— Aim of the task —
The listing below is to be reproduced in full, exactly as given.

— Supplied material —

++++

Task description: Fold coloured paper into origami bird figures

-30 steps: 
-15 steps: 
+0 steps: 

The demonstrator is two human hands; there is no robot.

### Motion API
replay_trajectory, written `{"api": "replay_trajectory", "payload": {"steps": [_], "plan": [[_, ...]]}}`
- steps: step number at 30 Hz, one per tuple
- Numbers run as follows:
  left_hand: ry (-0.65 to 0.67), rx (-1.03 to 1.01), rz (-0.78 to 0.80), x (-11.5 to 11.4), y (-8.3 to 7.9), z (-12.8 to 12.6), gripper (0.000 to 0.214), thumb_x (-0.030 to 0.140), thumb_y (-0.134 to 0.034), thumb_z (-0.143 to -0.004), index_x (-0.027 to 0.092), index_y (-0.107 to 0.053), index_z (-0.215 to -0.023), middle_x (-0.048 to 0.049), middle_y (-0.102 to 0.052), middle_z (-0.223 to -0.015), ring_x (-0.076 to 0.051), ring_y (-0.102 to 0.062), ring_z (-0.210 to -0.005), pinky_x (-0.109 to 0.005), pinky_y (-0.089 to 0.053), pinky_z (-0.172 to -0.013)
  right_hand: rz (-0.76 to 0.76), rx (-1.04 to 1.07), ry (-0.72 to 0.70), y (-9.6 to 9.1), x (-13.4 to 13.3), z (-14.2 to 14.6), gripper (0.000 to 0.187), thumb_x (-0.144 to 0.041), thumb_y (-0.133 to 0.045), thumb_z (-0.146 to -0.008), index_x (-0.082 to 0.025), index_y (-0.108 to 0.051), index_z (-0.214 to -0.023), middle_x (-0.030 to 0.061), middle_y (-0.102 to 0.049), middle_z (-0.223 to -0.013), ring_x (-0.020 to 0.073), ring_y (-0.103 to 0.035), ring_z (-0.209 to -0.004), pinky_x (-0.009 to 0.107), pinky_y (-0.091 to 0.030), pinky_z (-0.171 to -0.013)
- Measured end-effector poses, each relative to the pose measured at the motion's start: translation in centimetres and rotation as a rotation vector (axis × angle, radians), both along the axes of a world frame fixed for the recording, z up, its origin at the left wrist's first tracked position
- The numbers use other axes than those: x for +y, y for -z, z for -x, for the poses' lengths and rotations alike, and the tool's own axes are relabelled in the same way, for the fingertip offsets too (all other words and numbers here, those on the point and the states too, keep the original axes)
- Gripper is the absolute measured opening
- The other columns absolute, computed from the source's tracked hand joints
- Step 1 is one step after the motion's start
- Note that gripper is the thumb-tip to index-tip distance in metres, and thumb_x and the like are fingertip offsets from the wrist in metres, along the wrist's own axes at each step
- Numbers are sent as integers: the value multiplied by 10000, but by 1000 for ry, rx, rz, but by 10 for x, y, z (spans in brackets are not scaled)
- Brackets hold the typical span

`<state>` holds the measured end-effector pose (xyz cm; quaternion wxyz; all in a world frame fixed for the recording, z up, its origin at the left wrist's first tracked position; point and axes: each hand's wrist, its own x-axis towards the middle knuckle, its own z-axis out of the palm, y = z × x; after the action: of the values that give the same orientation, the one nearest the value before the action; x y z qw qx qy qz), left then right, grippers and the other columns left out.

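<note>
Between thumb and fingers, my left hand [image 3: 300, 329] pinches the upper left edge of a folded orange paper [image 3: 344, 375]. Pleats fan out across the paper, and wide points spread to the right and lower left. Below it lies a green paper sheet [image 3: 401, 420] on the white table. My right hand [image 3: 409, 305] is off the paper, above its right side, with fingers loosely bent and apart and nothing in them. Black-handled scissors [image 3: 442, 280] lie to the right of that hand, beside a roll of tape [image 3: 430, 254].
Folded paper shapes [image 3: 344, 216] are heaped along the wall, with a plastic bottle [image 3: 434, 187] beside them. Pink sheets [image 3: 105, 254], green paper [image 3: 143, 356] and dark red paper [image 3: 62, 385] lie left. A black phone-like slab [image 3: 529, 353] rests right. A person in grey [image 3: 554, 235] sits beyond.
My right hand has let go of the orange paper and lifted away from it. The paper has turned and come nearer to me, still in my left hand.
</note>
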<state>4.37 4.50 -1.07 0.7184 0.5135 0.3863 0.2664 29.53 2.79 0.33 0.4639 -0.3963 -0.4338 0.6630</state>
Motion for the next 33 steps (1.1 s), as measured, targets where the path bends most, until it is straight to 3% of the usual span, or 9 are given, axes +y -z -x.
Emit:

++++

— Answer box —
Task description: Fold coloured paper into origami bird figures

-30 steps: 
-15 steps: 
+0 steps: 

The demonstrator is two human hands; there is no robot.

### Motion API
replay_trajectory, written `{"api": "replay_trajectory", "payload": {"steps": [_], "plan": [[_, ...]]}}`
- steps: step number at 30 Hz, one per tuple
- Numbers run as follows:
  left_hand: ry (-0.65 to 0.67), rx (-1.03 to 1.01), rz (-0.78 to 0.80), x (-11.5 to 11.4), y (-8.3 to 7.9), z (-12.8 to 12.6), gripper (0.000 to 0.214), thumb_x (-0.030 to 0.140), thumb_y (-0.134 to 0.034), thumb_z (-0.143 to -0.004), index_x (-0.027 to 0.092), index_y (-0.107 to 0.053), index_z (-0.215 to -0.023), middle_x (-0.048 to 0.049), middle_y (-0.102 to 0.052), middle_z (-0.223 to -0.015), ring_x (-0.076 to 0.051), ring_y (-0.102 to 0.062), ring_z (-0.210 to -0.005), pinky_x (-0.109 to 0.005), pinky_y (-0.089 to 0.053), pinky_z (-0.172 to -0.013)
  right_hand: rz (-0.76 to 0.76), rx (-1.04 to 1.07), ry (-0.72 to 0.70), y (-9.6 to 9.1), x (-13.4 to 13.3), z (-14.2 to 14.6), gripper (0.000 to 0.187), thumb_x (-0.144 to 0.041), thumb_y (-0.133 to 0.045), thumb_z (-0.146 to -0.008), index_x (-0.082 to 0.025), index_y (-0.108 to 0.051), index_z (-0.214 to -0.023), middle_x (-0.030 to 0.061), middle_y (-0.102 to 0.049), middle_z (-0.223 to -0.013), ring_x (-0.020 to 0.073), ring_y (-0.103 to 0.035), ring_z (-0.209 to -0.004), pinky_x (-0.009 to 0.107), pinky_y (-0.091 to 0.030), pinky_z (-0.171 to -0.013)
- Measured end-effector poses, each relative to the pose measured at the motion's start: translation in centimetres and rotation as a rotation vector (axis × angle, radians), both along the axes of a world frame fixed for the recording, z up, its origin at the left wrist's first tracked position
- The numbers use other axes than those: x for +y, y for -z, z for -x, for the poses' lengths and rotations alike, and the tool's own axes are relabelled in the same way, for the fingertip offsets too (all other words and numbers here, those on the point and the states too, keep the original axes)
- Gripper is the absolute measured opening
- The other columns absolute, computed from the source's tracked hand joints
- Step 1 is one step after the motion's start
- Note that gripper is the thumb-tip to index-tip distance in metres, and thumb_x and the like are fingertip offsets from the wrist in metres, along the wrist's own axes at each step
- Numbers are sent as integers: the value multiplied by 10000, but by 1000 for ry, rx, rz, but by 10 for x, y, z (spans in brackets are not scaled)
- Brackets hold the typical span

`<state>` holds the measured end-effector pose (xyz cm; quaternion wxyz; all in a world frame fixed for the recording, z up, its origin at the left wrist's first tracked position; point and axes: each hand's wrist, its own x-axis towards the middle knuckle, its own z-axis out of the palm, y = z × x; after the action: of the values that give the same orientation, the one nearest the value before the action; x y z qw qx qy qz), left then right, grippers and the other columns left out.

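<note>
Between thumb and fingers, my left hand [image 3: 300, 329] pinches the upper left edge of a folded orange paper [image 3: 344, 375]. Pleats fan out across the paper, and wide points spread to the right and lower left. Below it lies a green paper sheet [image 3: 401, 420] on the white table. My right hand [image 3: 409, 305] is off the paper, above its right side, with fingers loosely bent and apart and nothing in them. Black-handled scissors [image 3: 442, 280] lie to the right of that hand, beside a roll of tape [image 3: 430, 254].
Folded paper shapes [image 3: 344, 216] are heaped along the wall, with a plastic bottle [image 3: 434, 187] beside them. Pink sheets [image 3: 105, 254], green paper [image 3: 143, 356] and dark red paper [image 3: 62, 385] lie left. A black phone-like slab [image 3: 529, 353] rests right. A person in grey [image 3: 554, 235] sits beyond.
My right hand has let go of the orange paper and lifted away from it. The paper has turned and come nearer to me, still in my left hand.
</note>
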<state>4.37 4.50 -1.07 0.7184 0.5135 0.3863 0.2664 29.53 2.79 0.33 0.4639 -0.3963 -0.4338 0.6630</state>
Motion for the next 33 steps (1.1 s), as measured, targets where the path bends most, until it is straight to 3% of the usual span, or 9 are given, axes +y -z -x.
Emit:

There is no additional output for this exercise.